■ Exercise ■
Could you output each line of the data that follows exactly?

========

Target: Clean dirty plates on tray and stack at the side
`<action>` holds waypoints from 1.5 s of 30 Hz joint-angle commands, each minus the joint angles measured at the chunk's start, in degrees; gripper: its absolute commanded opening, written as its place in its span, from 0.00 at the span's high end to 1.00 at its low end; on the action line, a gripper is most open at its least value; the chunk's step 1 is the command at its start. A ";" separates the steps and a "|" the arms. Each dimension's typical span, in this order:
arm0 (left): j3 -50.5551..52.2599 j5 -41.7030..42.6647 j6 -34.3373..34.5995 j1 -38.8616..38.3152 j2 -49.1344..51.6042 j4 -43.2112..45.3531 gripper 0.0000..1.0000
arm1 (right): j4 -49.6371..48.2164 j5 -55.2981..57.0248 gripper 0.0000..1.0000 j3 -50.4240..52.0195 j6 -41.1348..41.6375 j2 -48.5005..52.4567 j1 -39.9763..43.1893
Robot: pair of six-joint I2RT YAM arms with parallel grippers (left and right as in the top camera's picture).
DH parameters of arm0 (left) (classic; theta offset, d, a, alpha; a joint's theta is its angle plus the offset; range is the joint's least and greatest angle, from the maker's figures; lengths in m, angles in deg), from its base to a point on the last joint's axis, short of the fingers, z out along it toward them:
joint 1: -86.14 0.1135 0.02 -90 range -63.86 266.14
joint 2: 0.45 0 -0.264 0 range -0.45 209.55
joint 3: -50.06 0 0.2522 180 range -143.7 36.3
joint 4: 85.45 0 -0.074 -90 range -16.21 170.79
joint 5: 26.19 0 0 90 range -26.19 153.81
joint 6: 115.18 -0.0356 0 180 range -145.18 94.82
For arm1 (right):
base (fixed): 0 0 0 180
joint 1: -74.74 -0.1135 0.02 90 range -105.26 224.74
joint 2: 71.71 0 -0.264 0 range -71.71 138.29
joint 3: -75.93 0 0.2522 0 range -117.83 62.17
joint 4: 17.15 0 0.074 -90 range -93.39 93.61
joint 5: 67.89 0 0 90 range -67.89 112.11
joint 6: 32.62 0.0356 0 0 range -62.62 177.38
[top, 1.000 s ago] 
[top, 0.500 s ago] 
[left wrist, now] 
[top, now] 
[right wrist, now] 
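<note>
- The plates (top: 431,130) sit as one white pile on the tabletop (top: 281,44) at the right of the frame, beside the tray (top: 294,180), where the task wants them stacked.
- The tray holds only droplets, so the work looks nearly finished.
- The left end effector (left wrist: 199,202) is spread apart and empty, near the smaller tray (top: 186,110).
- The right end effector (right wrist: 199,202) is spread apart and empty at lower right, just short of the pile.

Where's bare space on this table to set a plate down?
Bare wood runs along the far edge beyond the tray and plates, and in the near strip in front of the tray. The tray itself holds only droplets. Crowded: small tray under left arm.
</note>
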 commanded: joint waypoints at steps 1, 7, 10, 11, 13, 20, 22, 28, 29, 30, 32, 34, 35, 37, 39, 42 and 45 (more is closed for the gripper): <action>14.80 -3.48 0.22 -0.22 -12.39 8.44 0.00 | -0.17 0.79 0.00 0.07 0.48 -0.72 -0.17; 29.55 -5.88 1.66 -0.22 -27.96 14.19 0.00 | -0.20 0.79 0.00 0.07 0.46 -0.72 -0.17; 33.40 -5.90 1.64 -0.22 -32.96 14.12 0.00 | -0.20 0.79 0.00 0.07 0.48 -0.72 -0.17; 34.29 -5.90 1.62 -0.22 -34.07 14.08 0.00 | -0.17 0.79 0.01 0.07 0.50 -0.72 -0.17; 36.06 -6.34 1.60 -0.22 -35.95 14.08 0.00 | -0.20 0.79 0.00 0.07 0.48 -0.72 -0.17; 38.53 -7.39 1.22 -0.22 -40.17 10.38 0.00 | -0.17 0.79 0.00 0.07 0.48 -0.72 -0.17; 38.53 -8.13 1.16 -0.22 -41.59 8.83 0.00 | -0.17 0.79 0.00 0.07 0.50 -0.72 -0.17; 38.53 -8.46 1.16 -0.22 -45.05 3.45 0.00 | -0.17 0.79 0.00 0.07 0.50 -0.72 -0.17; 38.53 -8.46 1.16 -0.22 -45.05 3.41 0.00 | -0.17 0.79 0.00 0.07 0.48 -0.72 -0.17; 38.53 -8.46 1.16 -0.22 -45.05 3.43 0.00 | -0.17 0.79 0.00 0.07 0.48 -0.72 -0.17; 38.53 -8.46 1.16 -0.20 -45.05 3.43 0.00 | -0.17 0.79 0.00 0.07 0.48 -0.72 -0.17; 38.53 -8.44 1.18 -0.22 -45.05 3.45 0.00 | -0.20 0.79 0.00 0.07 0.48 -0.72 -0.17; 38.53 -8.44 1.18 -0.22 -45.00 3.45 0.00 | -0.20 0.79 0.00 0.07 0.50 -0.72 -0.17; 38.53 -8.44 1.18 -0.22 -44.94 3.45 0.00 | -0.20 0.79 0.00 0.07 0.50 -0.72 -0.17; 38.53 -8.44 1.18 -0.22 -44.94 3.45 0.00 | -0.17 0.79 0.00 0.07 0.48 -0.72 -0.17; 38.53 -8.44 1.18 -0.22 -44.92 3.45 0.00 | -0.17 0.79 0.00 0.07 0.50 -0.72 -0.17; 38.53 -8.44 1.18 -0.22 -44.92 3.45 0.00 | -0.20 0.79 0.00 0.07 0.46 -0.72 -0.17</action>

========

■ Solution for this problem ■
Target: Clean dirty plates on tray and stack at the side
`<action>` holds waypoints from 1.5 s of 30 Hz joint-angle commands, each minus the joint angles measured at the chunk's start, in degrees; gripper: its absolute commanded opening, written as its place in its span, from 0.00 at the span's high end to 1.00 at its low end; on the action line, a gripper is most open at its least value; the chunk's step 1 is the command at its start. A ";" separates the steps and a "|" the arms. Each dimension's typical span, in this order:
arm0 (left): j3 -50.5551..52.2599 j5 -41.7030..42.6647 j6 -34.3373..34.5995 j1 -38.8616..38.3152 j2 -49.1344..51.6042 j4 -43.2112..45.3531 gripper 0.0000..1.0000
arm1 (right): j4 -49.6371..48.2164 j5 -55.2981..57.0248 gripper 0.0000..1.0000 j3 -50.4240..52.0195 j6 -41.1348..41.6375 j2 -48.5005..52.4567 j1 -39.9763..43.1893
Robot: pair of six-joint I2RT YAM arms with parallel grippers (left and right as in the top camera's picture).
DH parameters of arm0 (left) (classic; theta offset, d, a, alpha; a joint's theta is its angle plus the offset; range is the joint's least and greatest angle, from the maker's figures; lengths in m, angles in deg), from its base to a point on the last joint's axis, short of the fingers, z out along it toward them:
joint 1: -86.14 0.1135 0.02 -90 range -63.86 266.14
joint 2: 0.45 0 -0.264 0 range -0.45 209.55
joint 3: -50.06 0 0.2522 180 range -143.7 36.3
joint 4: 85.45 0 -0.074 -90 range -16.21 170.79
joint 5: 26.19 0 0 90 range -26.19 153.81
joint 6: 115.18 -0.0356 0 180 range -145.18 94.82
For arm1 (right):
base (fixed): 0 0 0 180
joint 1: -74.74 -0.1135 0.02 90 range -105.26 224.74
joint 2: 71.71 0 -0.264 0 range -71.71 138.29
joint 3: -75.93 0 0.2522 0 range -117.83 62.17
joint 4: 17.15 0 0.074 -90 range -93.39 93.61
joint 5: 67.89 0 0 90 range -67.89 112.11
joint 6: 32.62 0.0356 0 0 range -62.62 177.38
[top, 1.000 s ago] 
[top, 0.500 s ago] 
[left wrist, now] 
[top, now] 
[right wrist, now] 
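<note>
- The plates (top: 431,130) sit as one white pile on the tabletop (top: 281,44) at the right of the frame, beside the tray (top: 294,180), where the task wants them stacked.
- The tray holds only droplets, so the work looks nearly finished.
- The left end effector (left wrist: 199,202) is spread apart and empty, near the smaller tray (top: 186,110).
- The right end effector (right wrist: 199,202) is spread apart and empty at lower right, just short of the pile.

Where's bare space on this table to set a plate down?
Bare wood runs along the far edge beyond the tray and plates, and in the near strip in front of the tray. The tray itself holds only droplets. Crowded: small tray under left arm.
</note>
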 commanded: joint waypoints at steps 1, 7, 10, 11, 13, 20, 22, 28, 29, 30, 32, 34, 35, 37, 39, 42 and 45 (more is closed for the gripper): <action>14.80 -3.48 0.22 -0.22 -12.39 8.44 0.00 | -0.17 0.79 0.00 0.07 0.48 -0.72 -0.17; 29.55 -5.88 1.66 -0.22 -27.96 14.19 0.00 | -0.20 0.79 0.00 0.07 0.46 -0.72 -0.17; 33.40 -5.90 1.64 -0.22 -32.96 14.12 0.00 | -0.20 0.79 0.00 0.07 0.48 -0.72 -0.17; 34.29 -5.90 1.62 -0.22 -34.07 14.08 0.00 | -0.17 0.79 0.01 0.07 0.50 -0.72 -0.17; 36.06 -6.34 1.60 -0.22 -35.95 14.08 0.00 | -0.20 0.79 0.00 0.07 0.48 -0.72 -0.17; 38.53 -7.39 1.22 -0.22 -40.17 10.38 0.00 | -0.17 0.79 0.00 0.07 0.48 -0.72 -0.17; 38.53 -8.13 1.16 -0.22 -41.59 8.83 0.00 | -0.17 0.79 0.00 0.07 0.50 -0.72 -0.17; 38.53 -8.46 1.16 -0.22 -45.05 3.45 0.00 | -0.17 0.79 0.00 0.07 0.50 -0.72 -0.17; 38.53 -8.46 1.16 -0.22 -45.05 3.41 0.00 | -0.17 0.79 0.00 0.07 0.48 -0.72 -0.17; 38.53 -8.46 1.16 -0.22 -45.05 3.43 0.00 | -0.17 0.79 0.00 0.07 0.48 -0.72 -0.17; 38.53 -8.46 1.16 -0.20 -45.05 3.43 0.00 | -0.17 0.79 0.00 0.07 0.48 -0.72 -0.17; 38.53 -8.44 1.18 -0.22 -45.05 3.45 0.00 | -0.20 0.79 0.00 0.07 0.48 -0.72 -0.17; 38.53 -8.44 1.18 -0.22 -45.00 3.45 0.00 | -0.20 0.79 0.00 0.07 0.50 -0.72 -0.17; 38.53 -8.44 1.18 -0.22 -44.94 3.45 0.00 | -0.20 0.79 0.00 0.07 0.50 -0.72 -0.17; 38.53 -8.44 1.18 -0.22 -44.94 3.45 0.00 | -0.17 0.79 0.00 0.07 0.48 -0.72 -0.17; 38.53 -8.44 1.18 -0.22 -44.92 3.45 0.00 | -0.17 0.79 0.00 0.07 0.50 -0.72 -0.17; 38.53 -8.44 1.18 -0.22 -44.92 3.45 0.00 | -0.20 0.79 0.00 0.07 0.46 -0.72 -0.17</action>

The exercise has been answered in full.